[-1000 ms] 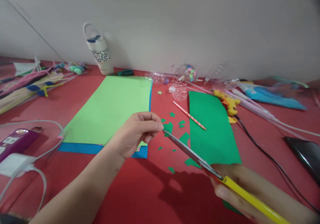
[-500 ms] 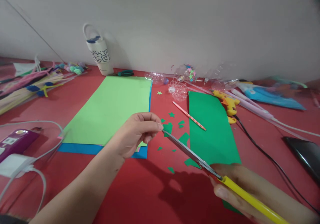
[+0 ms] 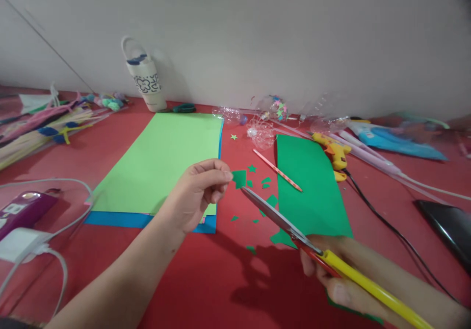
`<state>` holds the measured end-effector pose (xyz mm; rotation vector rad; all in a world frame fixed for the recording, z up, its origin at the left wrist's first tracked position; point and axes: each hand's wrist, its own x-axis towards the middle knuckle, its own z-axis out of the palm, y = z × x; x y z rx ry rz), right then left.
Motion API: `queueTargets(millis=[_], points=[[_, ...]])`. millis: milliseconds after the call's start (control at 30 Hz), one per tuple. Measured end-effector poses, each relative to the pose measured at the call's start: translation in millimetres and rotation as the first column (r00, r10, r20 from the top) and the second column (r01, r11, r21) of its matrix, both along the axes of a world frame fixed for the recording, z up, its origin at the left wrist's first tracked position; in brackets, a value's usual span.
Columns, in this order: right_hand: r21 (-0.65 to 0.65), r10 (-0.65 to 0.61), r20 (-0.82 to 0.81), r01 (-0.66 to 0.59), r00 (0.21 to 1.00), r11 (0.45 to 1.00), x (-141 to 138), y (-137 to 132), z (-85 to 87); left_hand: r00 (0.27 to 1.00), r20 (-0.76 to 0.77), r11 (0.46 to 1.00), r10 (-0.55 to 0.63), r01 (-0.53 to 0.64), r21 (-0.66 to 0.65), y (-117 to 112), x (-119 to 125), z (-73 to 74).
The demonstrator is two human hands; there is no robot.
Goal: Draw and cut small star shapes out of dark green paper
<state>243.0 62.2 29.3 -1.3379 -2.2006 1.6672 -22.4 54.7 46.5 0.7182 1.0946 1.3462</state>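
Observation:
My left hand (image 3: 196, 191) pinches a small dark green paper piece (image 3: 239, 178) between thumb and fingertips, held just above the red table (image 3: 206, 280). My right hand (image 3: 344, 275) grips yellow-and-red handled scissors (image 3: 294, 233). Their blades are nearly closed, and the tips point up-left, just below the paper piece. Several small green scraps and cut stars (image 3: 265, 182) lie on the table under the blades.
A dark green sheet (image 3: 311, 187) lies right of centre with a pencil (image 3: 277, 170) at its edge. A light green sheet (image 3: 162, 160) rests on a blue one to the left. A yellow glue gun (image 3: 334, 150), cables, a phone (image 3: 451, 228), pipe cleaners (image 3: 40, 125) and a white cup (image 3: 145, 81) ring the area.
My left hand lifted the green piece slightly up and left, off the scissor tips. My right hand shifted a little left, and its grip on the handles now shows more.

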Motion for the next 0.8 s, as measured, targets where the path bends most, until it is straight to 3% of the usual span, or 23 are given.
queueTargets(millis=[67, 133, 267, 433, 567, 800], points=[[-0.110, -0.052, -0.051, 0.046, 0.997, 0.993, -2.1, 3.3, 4.5, 0.998, 0.016, 0.997, 0.067, -0.067, 0.028, 0.0, 2.3, -0.9], [-0.122, -0.167, -0.095, 0.155, 0.981, 0.980, -7.5, 4.8, 8.2, 0.997, 0.012, 0.996, 0.078, -0.079, 0.029, -1.6, 8.7, -3.0], [-0.039, -0.320, -0.224, 0.320, 0.920, 0.947, -23.7, 2.6, 8.8, 0.998, -0.015, 0.997, -0.067, 0.066, -0.030, -9.9, 34.6, -11.3], [-0.030, -0.317, -0.397, 0.333, 0.861, 0.943, -33.6, -3.2, -6.0, 0.986, 0.000, 0.981, -0.165, 0.164, -0.100, -20.6, 63.6, -20.1], [-0.034, -0.360, -0.347, 0.372, 0.866, 0.927, -35.2, -6.6, -16.5, 0.982, 0.013, 0.977, -0.190, 0.191, -0.095, -22.0, 69.5, -21.7], [-0.105, -0.397, -0.285, 0.383, 0.872, 0.918, -43.1, -10.0, 0.3, 0.961, -0.044, 0.957, -0.273, 0.267, -0.109, -20.8, 67.0, -24.3]])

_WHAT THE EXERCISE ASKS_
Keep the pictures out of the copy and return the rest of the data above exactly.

_ANSWER SECTION_
[-1000 ms] 
[-500 ms] 
[+0 ms] 
`<state>` holds the measured end-effector pose (xyz mm; rotation vector rad; all in a world frame fixed for the recording, z up, its origin at the left wrist's first tracked position; point and axes: each hand's wrist, its own x-axis towards the middle knuckle, its own z-axis out of the palm, y = z × x; x y z rx ry rz), right then left.
Motion API: `queueTargets(millis=[_], points=[[_, ...]])`. millis: milliseconds after the call's start (control at 30 Hz), one per tuple. Measured end-effector poses, each relative to the pose measured at the call's start: translation in millimetres and rotation as the first column (r00, r10, r20 from the top) and the second column (r01, r11, r21) of its matrix, both along the axes of a world frame fixed for the recording, z up, its origin at the left wrist's first tracked position; in brackets, a value's usual span.
Columns, in this order: right_hand: r21 (-0.65 to 0.65), r10 (-0.65 to 0.61), r20 (-0.82 to 0.81), r01 (-0.66 to 0.59), r00 (0.21 to 1.00), r11 (0.45 to 1.00), x (-141 to 138), y (-137 to 132), z (-85 to 87); left_hand: r00 (0.27 to 1.00), r20 (-0.76 to 0.77), r11 (0.46 to 1.00), r10 (-0.55 to 0.63), r01 (-0.53 to 0.64), r21 (-0.66 to 0.65), y (-117 to 112), x (-119 to 125), z (-73 to 74).
The demonstrator is two human hands; there is no robot.
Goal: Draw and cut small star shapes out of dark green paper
<state>243.0 62.2 29.3 -1.3379 -2.2006 1.6672 -22.4 54.7 46.5 0.7182 1.0946 1.3462</state>
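Observation:
My left hand (image 3: 196, 191) pinches a small dark green paper piece (image 3: 239, 178) between thumb and fingertips, held just above the red table (image 3: 206, 280). My right hand (image 3: 344, 275) grips yellow-and-red handled scissors (image 3: 294, 233). Their blades are nearly closed, and the tips point up-left, just below the paper piece. Several small green scraps and cut stars (image 3: 265, 182) lie on the table under the blades.
A dark green sheet (image 3: 311, 187) lies right of centre with a pencil (image 3: 277, 170) at its edge. A light green sheet (image 3: 162, 160) rests on a blue one to the left. A yellow glue gun (image 3: 334, 150), cables, a phone (image 3: 451, 228), pipe cleaners (image 3: 40, 125) and a white cup (image 3: 145, 81) ring the area.
My left hand lifted the green piece slightly up and left, off the scissor tips. My right hand shifted a little left, and its grip on the handles now shows more.
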
Motion for the next 0.8 s, as measured, targets where the path bends most, until it is straight to 3% of the usual span, or 23 are given.
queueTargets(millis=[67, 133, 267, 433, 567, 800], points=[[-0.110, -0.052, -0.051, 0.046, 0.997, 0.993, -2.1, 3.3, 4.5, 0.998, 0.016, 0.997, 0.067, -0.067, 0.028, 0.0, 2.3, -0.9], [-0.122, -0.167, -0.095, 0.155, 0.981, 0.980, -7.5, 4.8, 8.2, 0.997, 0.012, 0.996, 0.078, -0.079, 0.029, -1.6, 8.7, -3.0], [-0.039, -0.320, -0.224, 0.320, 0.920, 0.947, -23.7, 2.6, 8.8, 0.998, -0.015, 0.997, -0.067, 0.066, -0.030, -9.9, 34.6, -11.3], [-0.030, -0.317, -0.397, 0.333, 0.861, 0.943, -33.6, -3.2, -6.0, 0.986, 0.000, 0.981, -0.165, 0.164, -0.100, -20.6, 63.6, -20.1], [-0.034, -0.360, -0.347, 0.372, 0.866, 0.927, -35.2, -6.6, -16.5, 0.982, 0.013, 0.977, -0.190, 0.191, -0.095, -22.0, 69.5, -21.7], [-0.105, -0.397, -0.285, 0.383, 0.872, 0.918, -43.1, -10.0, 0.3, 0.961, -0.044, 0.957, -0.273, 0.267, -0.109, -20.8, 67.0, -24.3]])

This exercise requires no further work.